My script looks as follows:

samtools view -s 0.75 -b file.bam > file.scaled.bam;
genomeCoverageBed -bg -split -ibam file.scaled.bam; -g hg38.chrom.sizes > file.bedgraph;
sort -k1,1 -k2,2n file.bedgraph > file.sorted.bedgraph;
bedGraphToBigWig file.sorted.bedgraph hg38.chrom.sizes file.bw

I am having an issue displaying my bigwig file and noticed this is most likely due to my bedGraph file not having a "chr" in front of each chromosome name (so I have "1" instead of "chr1"). I am confused as how this happened.

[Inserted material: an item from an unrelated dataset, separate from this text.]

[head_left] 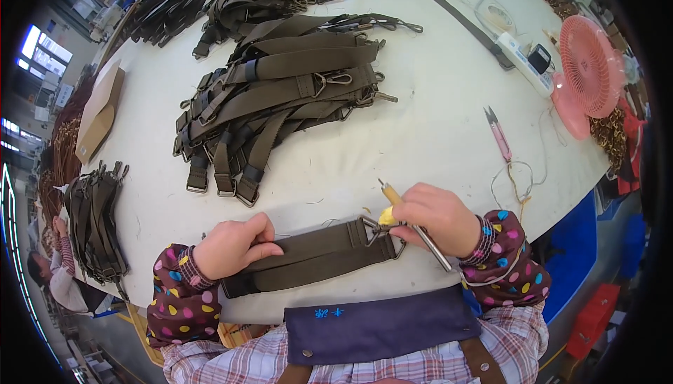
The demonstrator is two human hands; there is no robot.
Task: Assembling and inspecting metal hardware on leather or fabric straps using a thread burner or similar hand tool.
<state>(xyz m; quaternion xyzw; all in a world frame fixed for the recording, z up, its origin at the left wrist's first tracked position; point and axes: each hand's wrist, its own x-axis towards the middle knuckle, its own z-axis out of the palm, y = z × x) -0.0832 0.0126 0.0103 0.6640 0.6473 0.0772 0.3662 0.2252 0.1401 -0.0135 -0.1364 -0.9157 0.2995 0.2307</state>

Initially, when first testing genomeCoverageBed, I kept getting the following warning:

*****WARNING: Genome (-g) files are ignored when BAM input is provided.

I therefore removed the -g argument in the genomeCoverageBed. However, I just noticed (I should have noticed before) that the "chr" is missing in my bedgraph file. Presumably, this is what is causing my bigwig file to then be ill-formatted.

I am confused, am I missing something? Why is genomeCoverageBed not outputting a bedGraph file with "chr" in it, like it should be doing?

Thanks

Are they there in your SAM file? It's possible whatever reference it was aligned to just didn't have them. You can easily add them back via awk:

awk '{print "chr" $0}' file.bedgraph > newfile.bedgraph

Also your second line has an erroneous semicolon.